Midway through Red and Blues development, lead designer Ken Sugimori felt that the game needed more "cute" Pokémon and was struggling to conceive of such designs. Attributing it to his male perspective, he brought in female Game Freak staff including Atsuko Nishida to join the development team. Tasked with developing the Pikachu species and its evolutionary line, she was given specific guidelines to work with, namely its role as an Electric-type Pokémon, that it evolved twice, and that the final evolution should "look strong". Pikachu evolves into Raichu through use of the game's "Thunderstone" item. Raichu was originally planned to evolve into a Pokémon species dubbed Gorochu, but this was cut due to cartridge space concerns. Later in the franchise, Sugimori would create a Pokémon that evolved into Pikachu named Pichu to complete the trinity. Nishida developed the original Pikachu sprites using a single color identity chosen to work within the Super Game Boy's hardware limitations.

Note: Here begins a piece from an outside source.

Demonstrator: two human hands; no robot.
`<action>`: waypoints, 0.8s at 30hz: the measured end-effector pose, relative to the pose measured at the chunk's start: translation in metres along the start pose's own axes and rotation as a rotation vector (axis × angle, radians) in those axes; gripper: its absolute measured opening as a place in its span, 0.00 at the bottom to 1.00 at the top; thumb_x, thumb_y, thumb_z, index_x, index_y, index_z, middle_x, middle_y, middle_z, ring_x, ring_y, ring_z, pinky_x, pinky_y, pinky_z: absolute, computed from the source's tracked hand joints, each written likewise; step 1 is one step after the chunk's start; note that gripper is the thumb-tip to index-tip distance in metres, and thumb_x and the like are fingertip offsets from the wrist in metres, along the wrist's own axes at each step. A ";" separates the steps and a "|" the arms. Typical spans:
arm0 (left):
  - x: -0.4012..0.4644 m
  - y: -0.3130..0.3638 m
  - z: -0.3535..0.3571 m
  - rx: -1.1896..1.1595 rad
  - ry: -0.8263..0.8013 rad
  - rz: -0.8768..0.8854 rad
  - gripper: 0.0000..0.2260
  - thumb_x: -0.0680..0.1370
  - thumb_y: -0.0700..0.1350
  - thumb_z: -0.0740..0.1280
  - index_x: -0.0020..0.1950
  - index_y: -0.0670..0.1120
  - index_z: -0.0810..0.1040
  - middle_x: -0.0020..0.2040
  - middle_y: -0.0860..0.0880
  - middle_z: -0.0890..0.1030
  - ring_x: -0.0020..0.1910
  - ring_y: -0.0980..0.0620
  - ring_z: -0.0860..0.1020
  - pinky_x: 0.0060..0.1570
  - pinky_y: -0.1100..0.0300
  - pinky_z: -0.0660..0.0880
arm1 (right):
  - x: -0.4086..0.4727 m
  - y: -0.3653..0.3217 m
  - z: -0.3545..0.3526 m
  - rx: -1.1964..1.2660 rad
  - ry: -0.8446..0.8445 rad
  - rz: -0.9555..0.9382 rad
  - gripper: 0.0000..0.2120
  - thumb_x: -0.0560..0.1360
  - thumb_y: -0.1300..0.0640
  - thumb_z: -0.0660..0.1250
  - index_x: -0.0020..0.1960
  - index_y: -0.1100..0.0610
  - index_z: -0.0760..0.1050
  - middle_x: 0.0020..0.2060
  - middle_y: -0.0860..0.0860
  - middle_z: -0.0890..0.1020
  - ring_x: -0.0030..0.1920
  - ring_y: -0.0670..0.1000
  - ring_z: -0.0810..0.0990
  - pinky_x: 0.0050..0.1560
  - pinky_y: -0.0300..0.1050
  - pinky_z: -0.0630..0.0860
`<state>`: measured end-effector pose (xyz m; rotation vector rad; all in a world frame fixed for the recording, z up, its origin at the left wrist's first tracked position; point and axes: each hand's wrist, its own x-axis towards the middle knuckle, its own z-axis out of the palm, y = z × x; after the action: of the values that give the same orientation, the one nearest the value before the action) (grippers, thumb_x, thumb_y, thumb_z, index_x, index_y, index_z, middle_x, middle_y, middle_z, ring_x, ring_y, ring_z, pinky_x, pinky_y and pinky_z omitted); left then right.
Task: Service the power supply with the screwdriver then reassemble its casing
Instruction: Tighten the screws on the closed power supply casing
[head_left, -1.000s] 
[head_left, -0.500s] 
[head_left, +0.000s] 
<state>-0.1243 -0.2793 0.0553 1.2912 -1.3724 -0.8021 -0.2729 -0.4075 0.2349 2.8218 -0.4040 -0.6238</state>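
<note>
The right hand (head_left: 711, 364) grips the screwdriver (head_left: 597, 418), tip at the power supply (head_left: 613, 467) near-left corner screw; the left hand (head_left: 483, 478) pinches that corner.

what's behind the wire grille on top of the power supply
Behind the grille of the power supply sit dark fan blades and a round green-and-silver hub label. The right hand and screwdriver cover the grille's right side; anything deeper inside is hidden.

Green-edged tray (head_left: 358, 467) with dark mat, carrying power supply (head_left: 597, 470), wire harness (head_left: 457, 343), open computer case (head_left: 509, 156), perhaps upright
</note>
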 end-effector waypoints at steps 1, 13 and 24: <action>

Afterwards, the design was finalized by Sugimori who, towards the end of development, drew the promotional art of all the species to give them a unified look and make any last-minute changes.

===Design===

Standing 0.4 m tall, Pikachu is a bipedal rodent with long ears and feet but short arms. It has yellow fur, long pointed ears that end in black tips, red cheek sacs, and a tail shaped after a lightning bolt. It has a striped pattern on its back, as Nishida felt since this part of the character would face the player during gameplay, it "would be better to put something there rather than having it be perfectly smooth." While preliminary designs took inspiration from mice or rabbits, as the Pokémon Rattata already existed at this point in development she instead modeled the species after squirrels. Nishida stated in an interview that she was obsessed with squirrels at the time due to their "comical" movement, and had the idea to have Pikachu store electricity in their cheeks similar to how squirrels store food. Pokémon creator Satoshi Tajiri however chose to change the species to be a type of mouse when he was designing the setting.

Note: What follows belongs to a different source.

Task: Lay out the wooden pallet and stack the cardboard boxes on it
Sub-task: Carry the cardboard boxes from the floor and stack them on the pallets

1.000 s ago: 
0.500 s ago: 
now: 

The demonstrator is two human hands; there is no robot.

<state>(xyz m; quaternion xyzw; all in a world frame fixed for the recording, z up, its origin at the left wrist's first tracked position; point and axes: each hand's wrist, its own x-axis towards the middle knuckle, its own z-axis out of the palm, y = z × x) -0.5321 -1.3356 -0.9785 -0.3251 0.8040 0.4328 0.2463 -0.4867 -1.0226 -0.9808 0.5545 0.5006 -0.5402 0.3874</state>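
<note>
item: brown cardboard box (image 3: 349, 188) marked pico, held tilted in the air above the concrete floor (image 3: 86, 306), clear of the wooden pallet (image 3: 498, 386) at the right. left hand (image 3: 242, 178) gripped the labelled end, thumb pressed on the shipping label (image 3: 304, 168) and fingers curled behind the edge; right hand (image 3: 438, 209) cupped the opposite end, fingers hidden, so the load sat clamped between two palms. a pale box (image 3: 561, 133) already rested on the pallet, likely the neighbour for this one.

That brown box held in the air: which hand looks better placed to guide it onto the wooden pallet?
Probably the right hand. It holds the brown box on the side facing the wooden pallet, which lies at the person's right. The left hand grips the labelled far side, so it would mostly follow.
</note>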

Nishida was helped during the creation process by fellow developer Koji Nishino, who grew fond of Pikachu as a result and consistently encouraged the design to be made cuter, something she was happy to oblige. Due to his fondness for Pikachu, he made it more difficult to find in the original games, joking he wanted to "keep it for himself". Despite initial concerns that players would not be interested in seeking out Pikachu, Sugimori showed the design to the game's development team, where the character was instantly popular. Pikachu's design with the release of Red and Blue was initially pudgier in build, but in media and games that followed was changed over time to have a slimmer waist, straighter spine, and more defined face and neck. According to Sugimori, these changes originated from the anime adaptation of the franchise where it made Pikachu easier to animate, and were adopted to the games for consistency. The older design, nicknamed "Fat Pikachu" by fans of the series, was revisited in Pokémon Sword and Shield, where Pikachu received a special in-battle "Gigantamax" form resembling its original design. This Gigantamax form was designed by James Turner, who served as art director for Sword and Shield.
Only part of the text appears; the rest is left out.